On a Jay Walk - The American Spectator | USA News and Politics
On a Jay Walk
by

GONZALES COMES OUT
After what is expected to be Attorney General Alberto Gonzales‘s coming out party on Monday, look for the media focus to turn to the House and Senate as the primary possible sources for the leaked NSA overseas monitoring program.

Gonzales is expected to testify before the Senate Judiciary Committee and make perhaps his most aggressive testimony since moving over to become Attorney General a year or so ago. In testimony that is being leaked to various outlets, Gonzales will push back hard against the likes of (unnamed) Democratic National Committee Chairman Howard Dean, Sens. Jay Rockefeller, Dick Durbin, Patrick Leahy and Ted Kennedy, all of whom have attempted to make political hay of a program that has been determined to be legal, and which was detailed to both Republican and Democrat Senators and House members as required by law.

If Gonzales’s appearance before the Judiciary Committee accomplishes anything, the Bush Administration is hopeful it will refocus media attention on exactly who it was that made perhaps the most damaging leak of national security activity in more than 30 years.

“The problem is because it’s classified, we can’t detail just how damaging the NSA leaks have been,” says a career Department of Justice attorney. “But they were, and the American public needs to understand what is at stake here.”

According to other DOJ and FBI sources, the investigation into the leak has been focused on Capitol Hill, where a number of interviews have already taken place. In fact, the FBI is still considering asking the members of the Senate Intelligence Committee and its staff to sign blanket waivers and releases that would allow a full investigation and disclosure of their interactions with reporters and others who might have used the NSA’s activities for political purposes.

“There is no question that people are going to be looking at us,” says a Senate Democratic Party leadership aide. “Never mind that it might be a Republican with a conscience who leaked it. People are going to assume that it was a Democratic staffer who did it for his or her boss, or that it was the Senator himself. The fact that in this case people assume that it was a Democrat shows how far we’ve slipped in the minds of the American public. That’s our problem, and we can’t really blame the Republicans.”

RUN, RYUN, RUN
There is much talk that Rep. Jim Ryun of Kansas was the unwitting tool of supporters of Rep. John Boehner in the election last week to replace Republican House Leader Tom DeLay. Recall that on the first ballot, Rep. Roy Blunt — the early favorite to unseat replace DeLay — garnered 110 votes to Boehner’s 79, Shadegg’s 40, and two write-in votes for Ryun. But Ryun’s write-in was part of a closely held strategy by the Boehner and Shadegg camps to ensure that Shadegg remained a viable option going into the second round. According to one House member, the word is that one Boehner supporter and one Shadegg supporter each wrote in Ryun’s name on the first ballot.
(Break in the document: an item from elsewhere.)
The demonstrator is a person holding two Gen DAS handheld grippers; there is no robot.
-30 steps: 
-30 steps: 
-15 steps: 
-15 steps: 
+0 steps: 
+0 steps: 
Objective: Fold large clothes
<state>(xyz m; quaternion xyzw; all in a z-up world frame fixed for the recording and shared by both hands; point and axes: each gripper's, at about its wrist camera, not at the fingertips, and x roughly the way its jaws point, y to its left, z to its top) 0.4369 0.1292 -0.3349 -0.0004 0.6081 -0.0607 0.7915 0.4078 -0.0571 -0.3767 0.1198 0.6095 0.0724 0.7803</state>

Because the lowest vote-getter gets lopped off for the next round, Ryun was dropped and Shadegg, who was expected to be the third and only vote-getter, lived to fight on another ballot. Shadegg’s initial presence allowed for a further softening of Blunt’s support for the second round, before Shadegg himself pulled out and allowed his support to go entirely to Boehner. Boehner beat Blunt on the second ballot, 122-109.

According to members of Boehner’s kitchen cabinet of advisers, who have met regularly for months to map out his return to leadership of the conference, Boehner’s whip operation canvassed those members who had publicly endorsed Blunt early in the process.

“What became clear is that Blunt’s support was strong on the first ballot, but after that, all bets were off, and we had an opportunity,” says one of Boehner’s advisers. “We heard from at least 20 members who had endorsed Blunt that it was only a promise of first round support. We didn’t push these members too hard; we didn’t want Blunt’s people identifying our strategy. We wanted them to think they had a count on the second ballot that we knew they simply did not have.”

In the end, the rap on Blunt — that he wasn’t as smart a whip counter as his predecessor, DeLay — came back to haunt him again.

WHIPPED INTO SHAPE
There remains talk that Rep. Roy Blunt is not long for the House Whip post, though his exit might not occur until after the 2006 election. Look for some shakeup in Blunt’s deputy whip contingent in the short-term. It’s expected that both newly elected House Majority Leader John Boehner and members of the Republican House Study Committee will have a say in who steps into some of those positions for this session of the House.

The talk of changes took on greater volume after Boehner and Blunt held a long, private meeting — no staff allowed — in Blunt’s Capitol office on Friday morning. Blunt, according to a leadership staffer, did not reveal what was discussed.

Boehner’s staff is already mulling just what he needs to do to cement his position over the next eight months moving toward election day in November. “We want him to be solid as leader, with no risk of challenges by the old guard,” says a Boehner staffer. “We want him to be leader for some time. He’ll take care of working with the White House on the policies that will help that. We’ll focus on the politics of the conference.”